One day she wakes up slagging off the nurses.
‘They’re scumbags, Julián. I spend twenty hours hooked up to the black mask. They switch off the pump, and I tell them I want a shower, and one of them says, “Go on then. Get on with it. I’ll bring you a clean gown in a minute.” Can you believe it? And me with the needle skewered in my arm and the IV tubing still hanging from the stand, dragging the empty bag of my chemotherapy around like a lost soul. Can you believe it? And there’s no way I can say, ‘Just how, you moron, am I supposed to take off the gown if you don’t disconnect me from that bag of trash first?’ Because these ladies here get in a huff if they so much as hear you breathe. They’re scumbags.’
My sister leaves the room and says to the girl on duty:
‘She’s beginning to love you like a daughter.’
I guess all this could be interpreted as good news. But the temptation to hope is the most dangerous of all. Letting your guard down. Not my style. If she recovers, maybe. If she dies, no way. There’s no blessing comparable to the act of loving your mother, watching her grow weaker and doing absolutely nothing. I mean, nothing emotional: signing checks, going to meetings with doctors, drumming up blood donations. Nothing more.
This month, my life is more like a political campaign than a tragedy. I listen for my cell phone the whole day. Shake hands. Hug people. I give the nurses books and candy. I treat my wife and sister as if they were my media coordinators, the doctors like backers, the officials like my party leaders, my acquaintances like a moronic, easily influenced bunch of voters . . . I treat my mother’s weakened body as if it were a piece of proposed legislation. Look at her: she’s broken, she’s running a fever, she needs your blood, she was never up to much, but with a little help from you, with our confidence, with the help of the youth, she’ll soon be something more than a pain or an invention of mine getting covered in sores in a narrow bed. Soon she’ll be cured and will be a symbol of the Triumph of Good at the Heart of Our Society.

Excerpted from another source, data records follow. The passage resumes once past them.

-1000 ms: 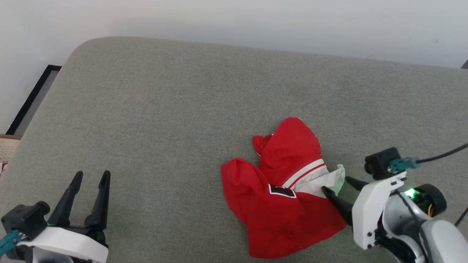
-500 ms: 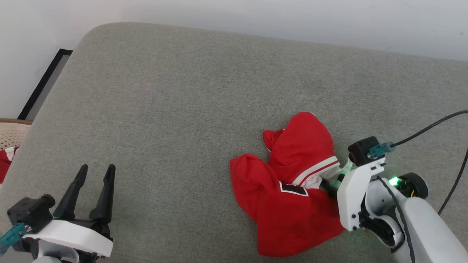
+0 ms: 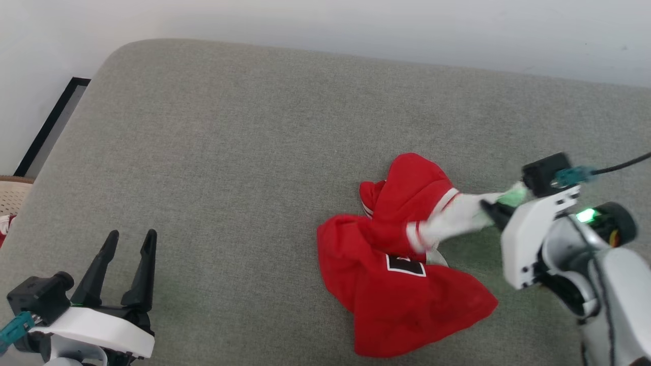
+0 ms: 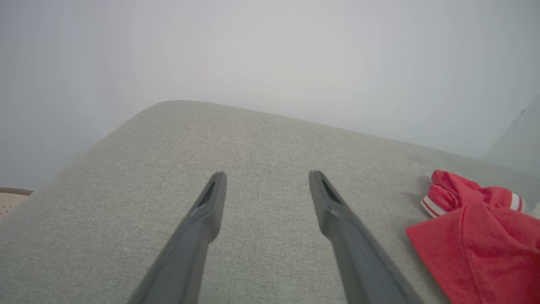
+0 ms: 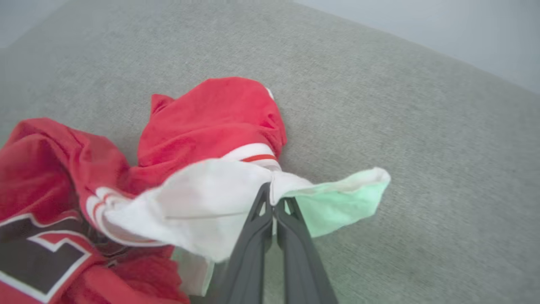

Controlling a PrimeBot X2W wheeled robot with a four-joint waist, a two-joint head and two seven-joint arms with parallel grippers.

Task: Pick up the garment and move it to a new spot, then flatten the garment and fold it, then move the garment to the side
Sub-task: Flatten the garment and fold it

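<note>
A crumpled red jersey shirt [image 3: 402,300] lies on a grey woven cushion [image 3: 229,152]; the right gripper [image 3: 487,207] pinches its white sleeve [image 3: 450,221] taut between closed jaws. The left gripper [image 3: 132,235], jaws spread, sits well apart.

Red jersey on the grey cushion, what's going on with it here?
The robot's right tool is shut on a white sleeve of the red jersey shirt with striped trim and a black number. The sleeve is stretched out towards that tool, while the rest of the shirt lies bunched on the grey fabric cushion. The left tool is open, apart from the shirt. Nothing is flattened or folded yet.
</note>
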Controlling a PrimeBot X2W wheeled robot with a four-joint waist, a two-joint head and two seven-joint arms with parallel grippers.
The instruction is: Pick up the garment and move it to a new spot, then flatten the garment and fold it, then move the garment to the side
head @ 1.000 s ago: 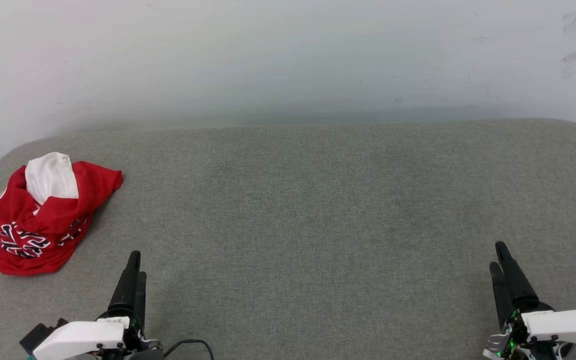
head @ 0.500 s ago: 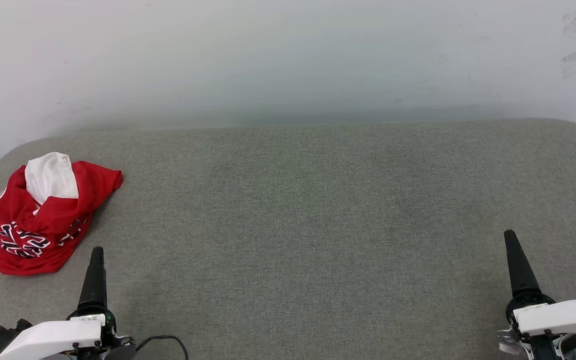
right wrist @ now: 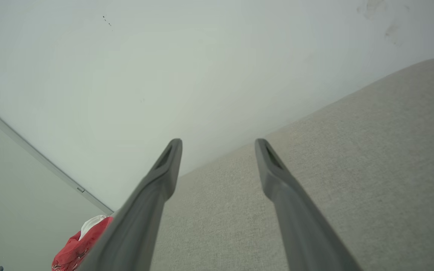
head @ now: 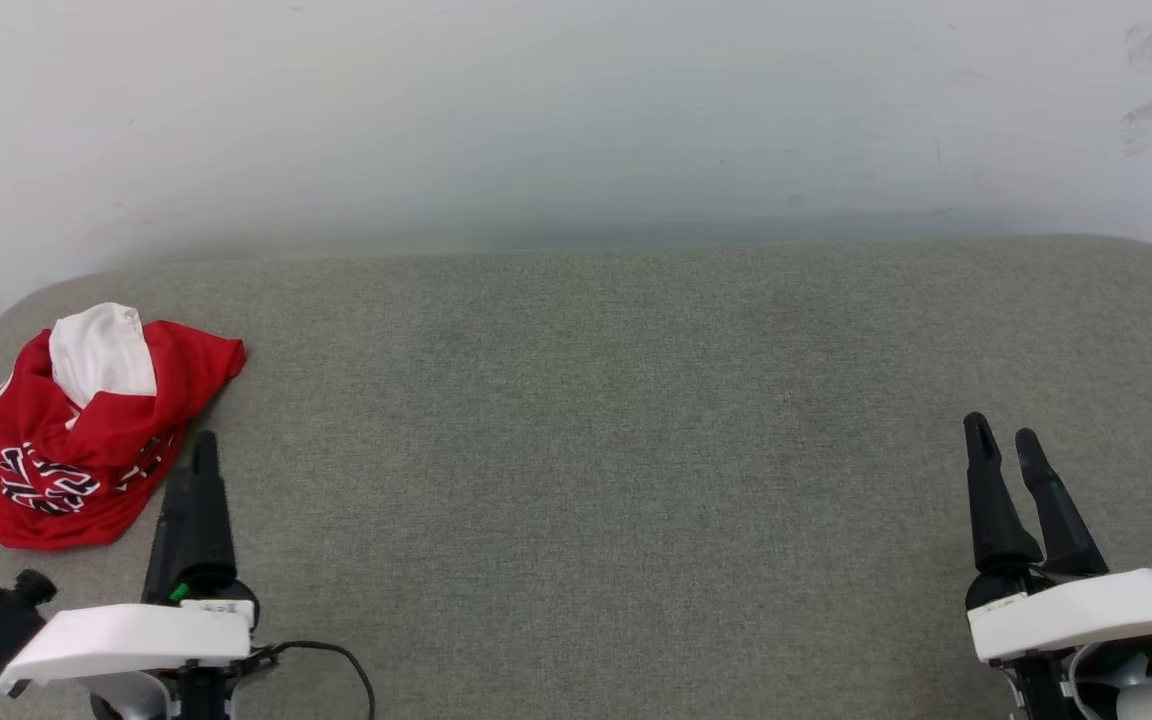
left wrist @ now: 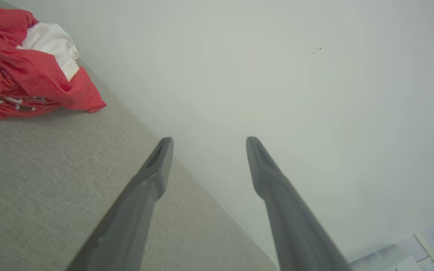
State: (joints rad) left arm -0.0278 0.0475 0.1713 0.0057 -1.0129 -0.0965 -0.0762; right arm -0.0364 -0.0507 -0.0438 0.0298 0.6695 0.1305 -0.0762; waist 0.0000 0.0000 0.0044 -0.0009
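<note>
Garment (head: pixel 86 440) lies crumpled in a heap at the far-left end of the grey fabric surface (head: pixel 636 450), near its rounded corner. White sleeve is bunched on top, black white-edged lettering on the near side. L gripper (head: pixel 202 445) is just beside the heap's near-right edge, not touching, fingers pointing away from the robot. Head view has those fingers edge-on, one behind the other, so gap can't be read there. L wrist view settles it: L gripper (left wrist: pixel 207 140) spread wide, nothing between the fingers, garment (left wrist: pixel 21 75) off to upper left and apart from the tips, pale wall (left wrist: pixel 296 75) ahead. R gripper (head: pixel 1001 428) is at the far right of the surface, well apart from the garment. Head view gives its fingers as a narrow V; R wrist view gives R gripper (right wrist: pixel 217 141) w/ a wide gap, empty. R wrist view also catches the garment (right wrist: pixel 77 244) as a small red-and-white lump low left, partly behind one finger, plus a wall corner seam (right wrist: pixel 32 154).
</note>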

For example, Friday: they allowed her a break from the chemo, but instead of resting she made everyone around her suffer. She got out of bed, showered without help, asked for the meagre hair she had (the chemo had been leaving her balder by the day) to be cut, ate heartily and sat in the chair, requested a Jennifer Aniston chick flick, and went on the whole time about how she was ready to go home. The next morning there was a power outage in the hospital and we were eight hours late in transfusing the platelet apheresis. Her anemic complexion returned, and she scarcely had the energy to arch her back when we brought the bedpan. In a whisper, clenching her jaws, she said to me:
‘Please, take me out of here. Take me home. I don’t want to die looking at this ridiculous colored flooring.’
Thanks to the leukemia, I came to understand that provisionality is not a choice: it’s the stark rhythm of the mind. It’s hardly been three weeks, but human contact, as I’ve known it, has vanished, swallowed by the microscopic tsunami of cancer. Human contact has become a sticky substance. An archipelago of clots, packaged and refrigerated under the oily light of the blood bank. She’s a vampire and I’m her Renfield: Mamá had drunk from the veins of half my friends.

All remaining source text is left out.